Soudain, un chien non tenu en laisse fait irruption. Un magnifique mais puissant berger malinois qui, sans crier gare, se jette sur le jeune garçon. Le jeu s’arrête net, remplacé par la peur et la douleur. La journée venait de virer au cauchemar.
Une morsure et une plainte
Blessé aux mollets, l’enfant est sous le choc. Pour sa famille, la colère et l’incompréhension dominent. Comment un tel incident a-t-il pu se produire dans un lieu public, fréquenté par des enfants ? Rapidement, ils décident de porter plainte contre la propriétaire de l’animal pour que cela ne se reproduise plus.
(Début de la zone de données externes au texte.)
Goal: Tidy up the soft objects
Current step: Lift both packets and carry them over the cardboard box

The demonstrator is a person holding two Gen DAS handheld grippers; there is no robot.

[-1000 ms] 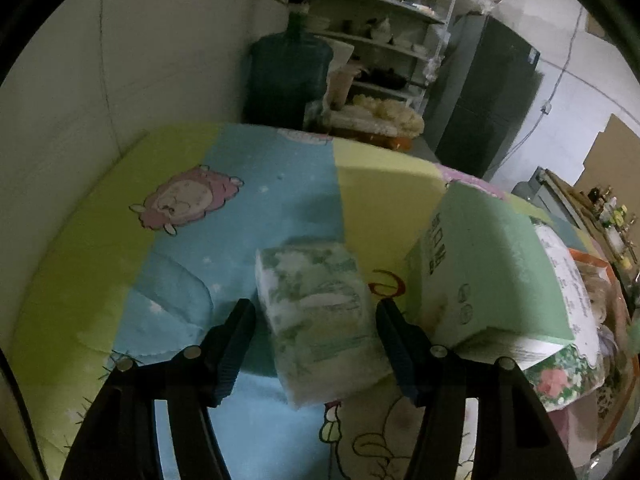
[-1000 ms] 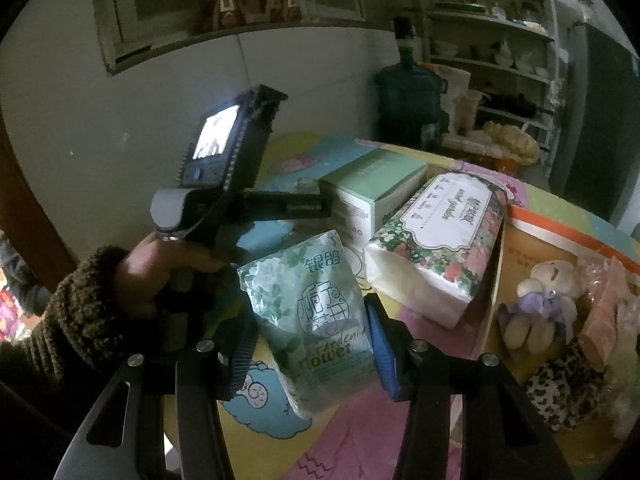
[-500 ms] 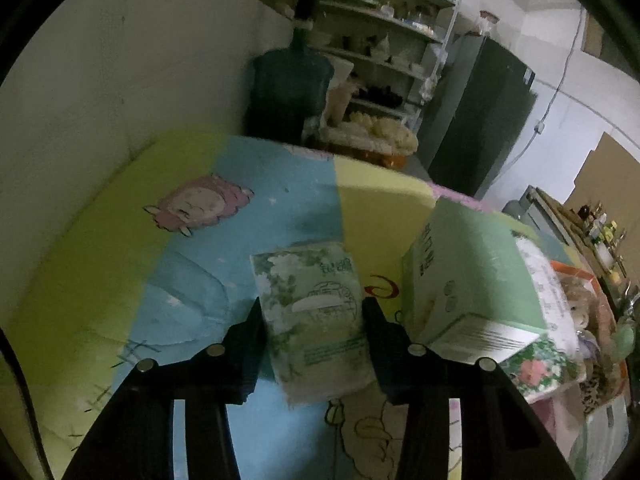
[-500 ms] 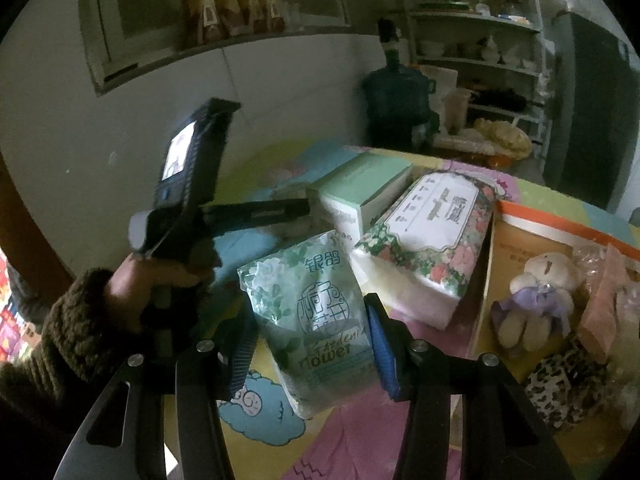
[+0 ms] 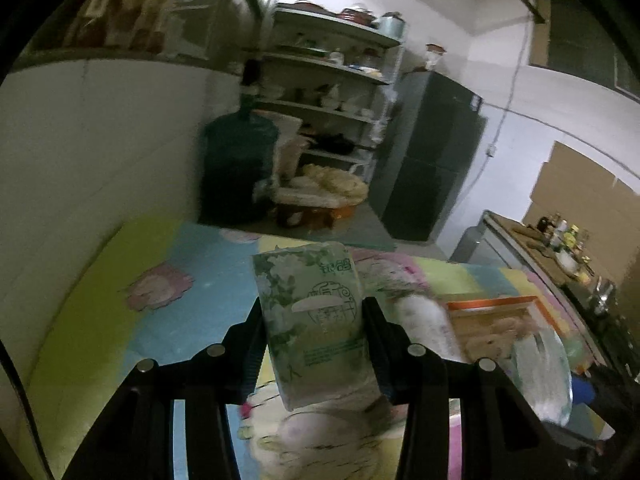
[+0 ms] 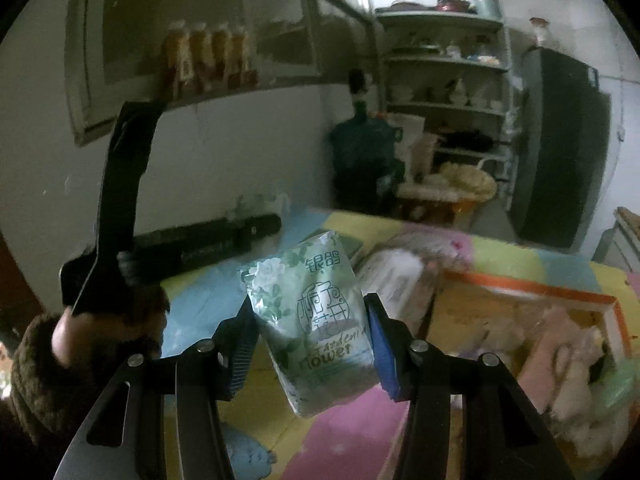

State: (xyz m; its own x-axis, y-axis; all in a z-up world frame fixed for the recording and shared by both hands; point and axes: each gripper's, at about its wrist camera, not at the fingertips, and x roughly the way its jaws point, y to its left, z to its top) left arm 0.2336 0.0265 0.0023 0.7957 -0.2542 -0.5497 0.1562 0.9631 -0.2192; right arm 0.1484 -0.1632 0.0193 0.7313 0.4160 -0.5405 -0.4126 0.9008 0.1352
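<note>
Left wrist view: left gripper (image 5: 314, 344) clamped narrow on a green flower-print tissue pack (image 5: 316, 320), held up off the mat (image 5: 100, 312). Pack's long axis runs fwd along the fingers, far end poking well past the tips. Orange-rimmed tray (image 5: 496, 302) w/ plush toys lies to the right and a bit ahead; a white floral tissue pack (image 5: 424, 320) sits between. Picture is blurred, so exact gaps unclear. Left side of mat looks bare, open room there.

Right wrist view: right gripper (image 6: 310, 340) also pinched on its own tissue pack (image 6: 316, 328), tilted, top leaning left, clear of the mat. Tray (image 6: 532, 292) is right of it, near; right gripper looks nearer the tray than the left one. Person's left hand (image 6: 104, 320) w/ the other tool is off to the left, well apart. Tray's near rim is the edge to clear, imo.
</note>
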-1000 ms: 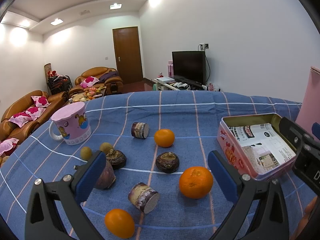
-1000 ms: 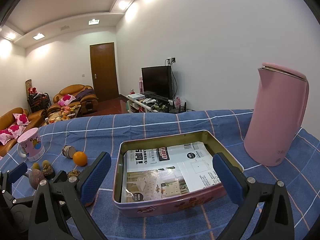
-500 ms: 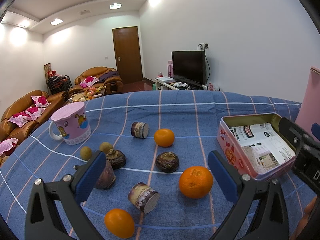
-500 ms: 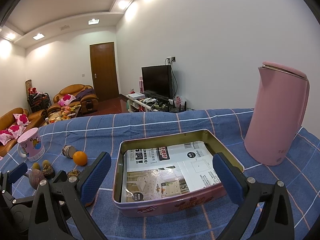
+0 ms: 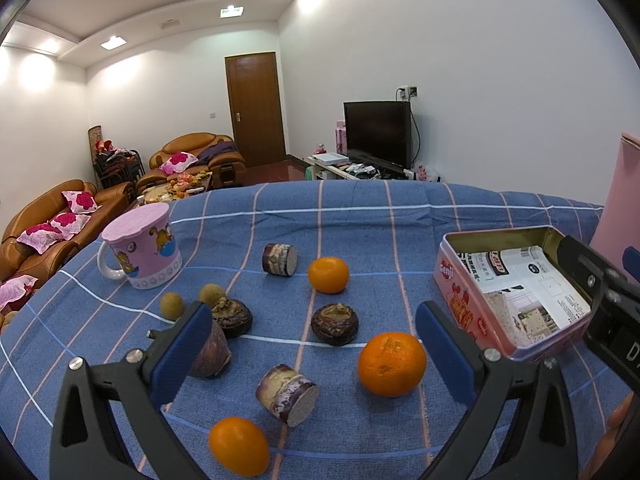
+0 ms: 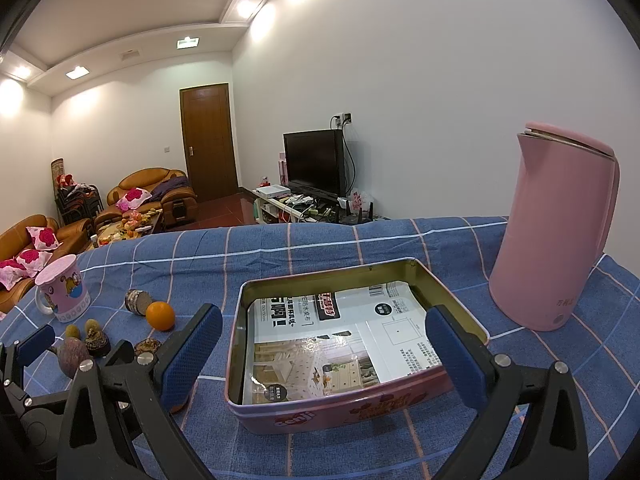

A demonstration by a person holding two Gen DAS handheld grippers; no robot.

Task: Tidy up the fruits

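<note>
Orange fruit is all loose on the blue cloth: the big orange [image 5: 391, 363] sits near the tin's [image 5: 460, 300] left wall, a second [image 5: 328, 275] further back, a third [image 5: 239, 445] at the near edge, with brown pieces between. The tin holds only paper, so sorting looks unstarted. Left gripper [image 5: 312, 354] and right gripper [image 6: 324, 356] both hang with jaws apart, holding nothing. Open cloth surrounds the big orange; mug [image 5: 141, 250] and kettle [image 6: 552, 228] stand well clear.

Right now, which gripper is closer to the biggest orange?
Left. The left gripper hangs open right over the fruits, with the biggest orange just inside its right finger. The right gripper is off to the side, open over the pink tin.
</note>
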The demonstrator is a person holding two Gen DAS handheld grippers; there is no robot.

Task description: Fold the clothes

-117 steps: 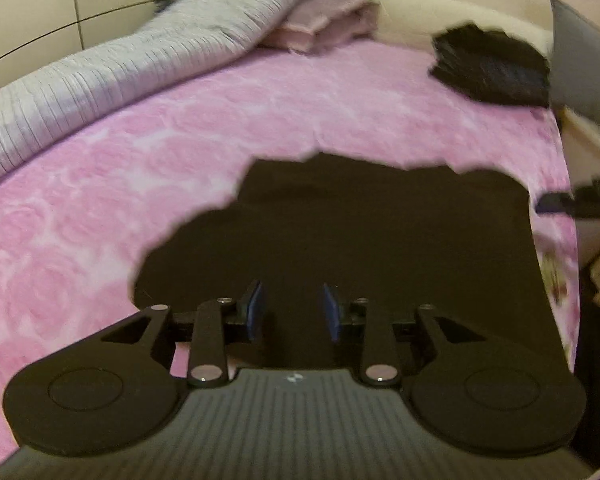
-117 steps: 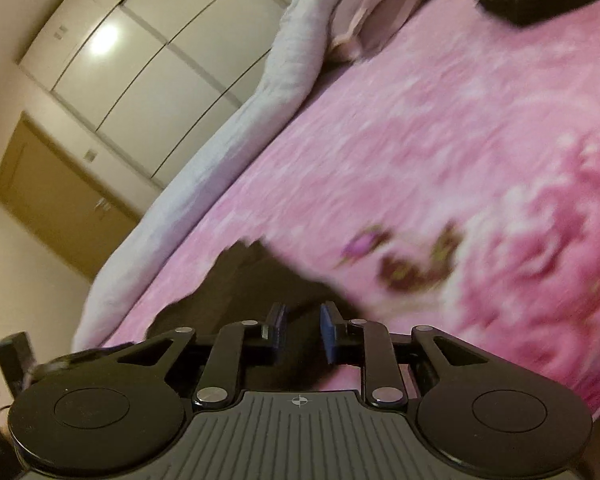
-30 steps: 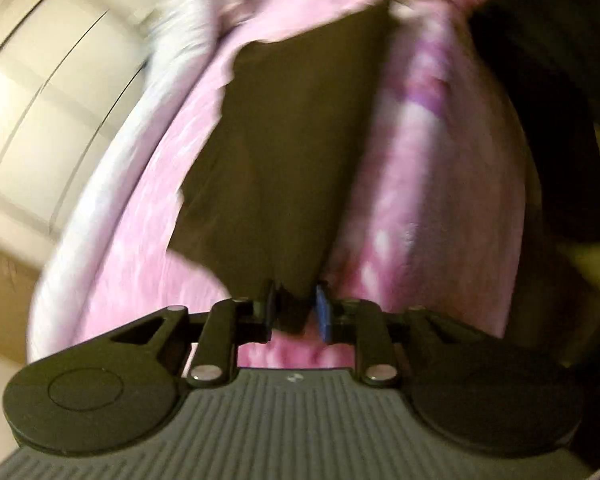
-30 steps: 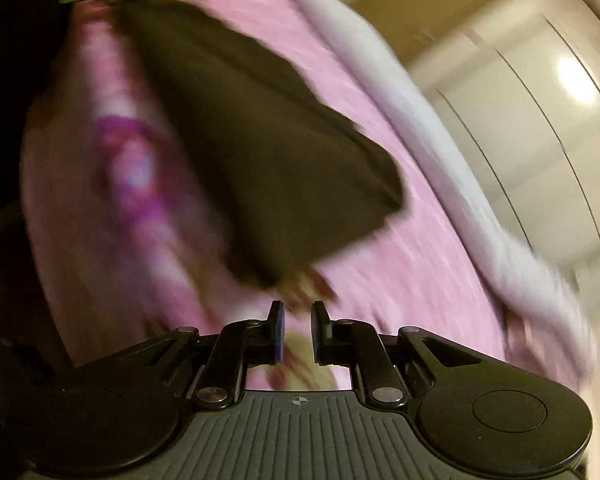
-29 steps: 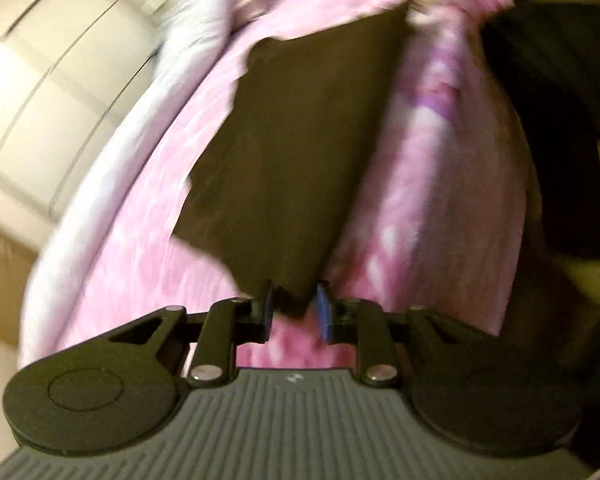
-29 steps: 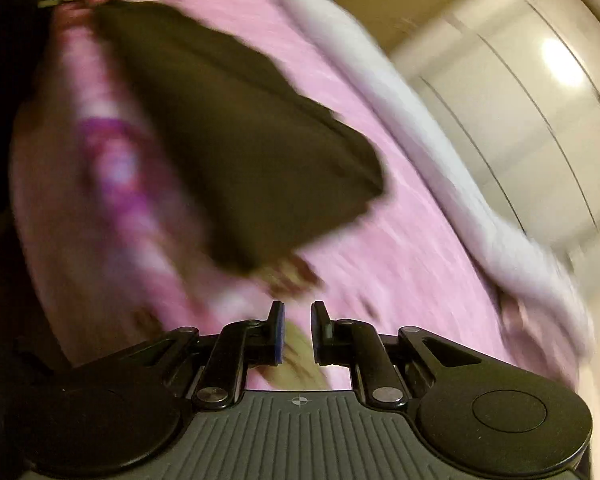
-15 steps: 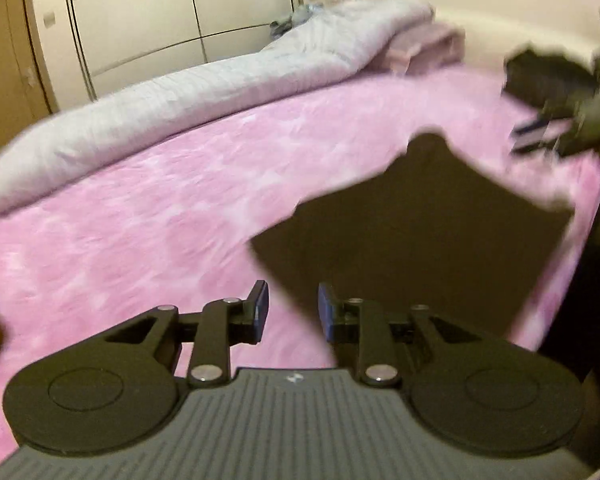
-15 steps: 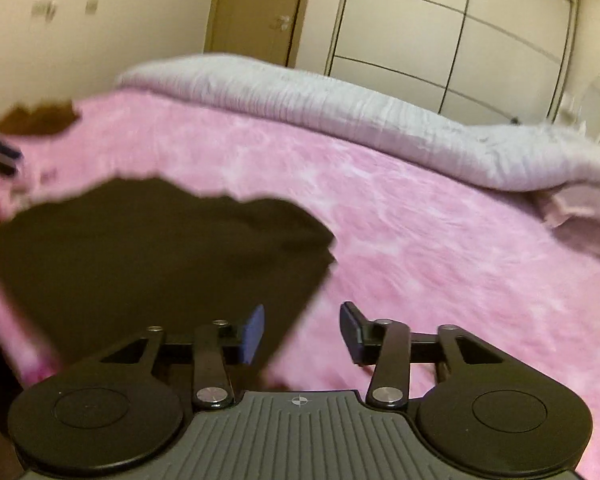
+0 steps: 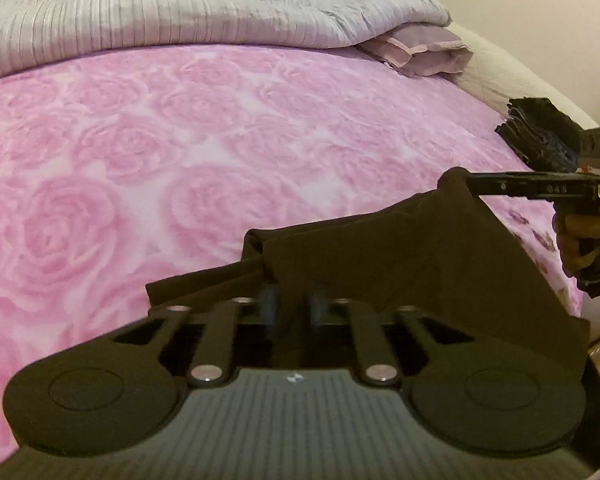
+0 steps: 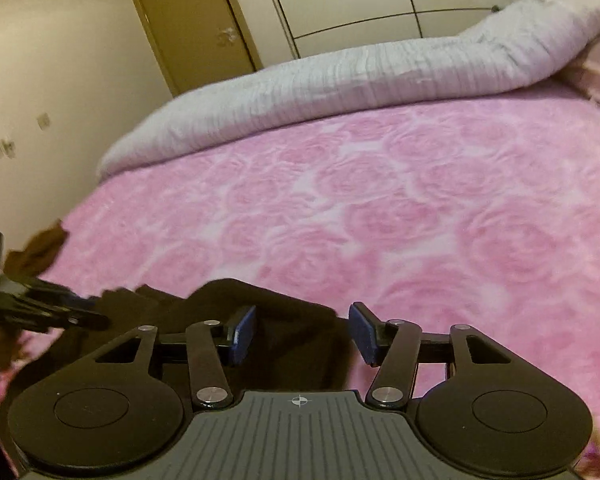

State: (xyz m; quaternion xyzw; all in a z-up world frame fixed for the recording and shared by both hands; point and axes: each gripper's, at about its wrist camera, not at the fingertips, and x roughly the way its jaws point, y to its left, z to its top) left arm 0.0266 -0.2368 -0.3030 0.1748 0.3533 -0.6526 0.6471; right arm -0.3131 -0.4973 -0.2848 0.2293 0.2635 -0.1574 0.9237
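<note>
So on the left wrist cam my left gripper [image 9: 292,314] has its blurry blue pads a little apart over the near edge of the dark brown garment [image 9: 412,272], can't tell if it's pinching. That garment lies crumpled on the pink rose blanket [image 9: 160,152] near the bed's edge. Further right, my right gripper [image 10: 302,338] is spread wide, holding nothing, hovering over the same cloth.
</note>
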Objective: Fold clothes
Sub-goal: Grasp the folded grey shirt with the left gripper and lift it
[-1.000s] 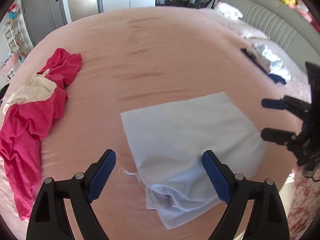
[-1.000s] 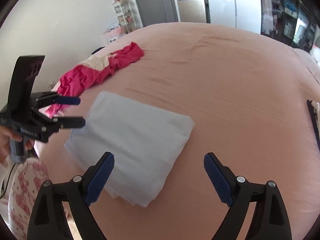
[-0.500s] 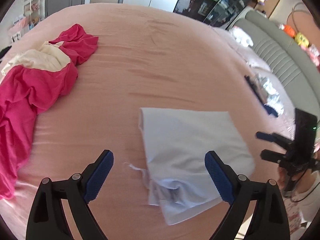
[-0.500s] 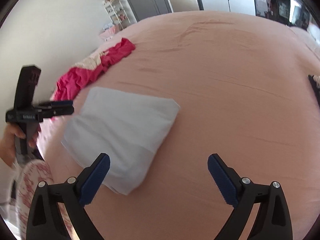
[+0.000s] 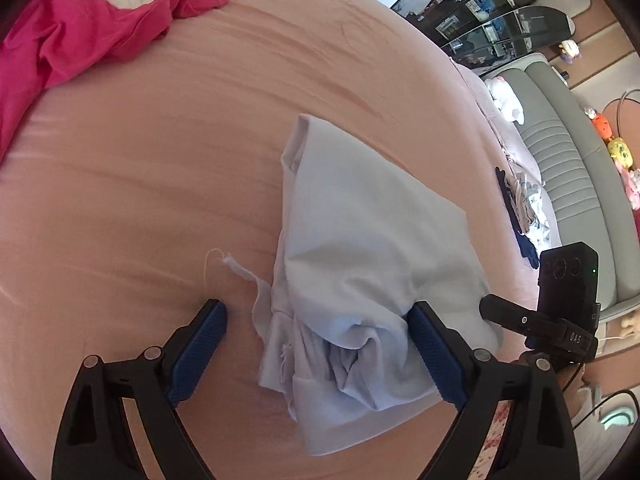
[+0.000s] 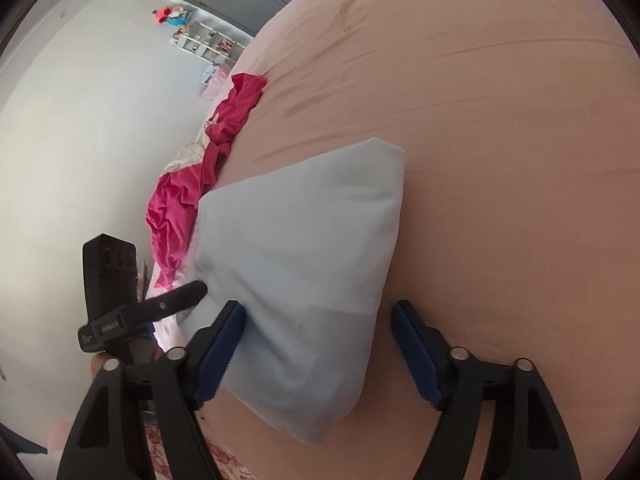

Confrontée aux faits, cette dernière aurait reconnu son erreur. Un adjoint à la Ville a confirmé qu’elle avait admis avoir lâché son chien, un acte interdit dans la commune, surtout à proximité d’une aire de jeux. Elle aurait même pris les devants pour faire examiner son animal par un vétérinaire afin de s’assurer qu’il ne présentait aucun risque.
Quand les réseaux sociaux s’enflamment
Mais l’affaire ne s’arrête pas là. Meurtri de voir son beau-fils blessé, le beau-père publie un message sur Facebook pour dénoncer l’attaque, accompagnant son texte de photos des blessures. Le post devient viral et la situation prend une tournure dramatique et inattendue.
La propriétaire du malinois devient alors la cible d’un déferlement de haine. Des insultes, des intimidations, et même des menaces de mort. Dépassée par la violence des propos, elle se rend à son tour au commissariat pour porter plainte. Aujourd’hui, deux enquêtes sont en cours : l’une sur la morsure, l’autre sur le cyberharcèlement. Une triste histoire qui rappelle la double responsabilité de chacun, dans la vie réelle comme sur internet.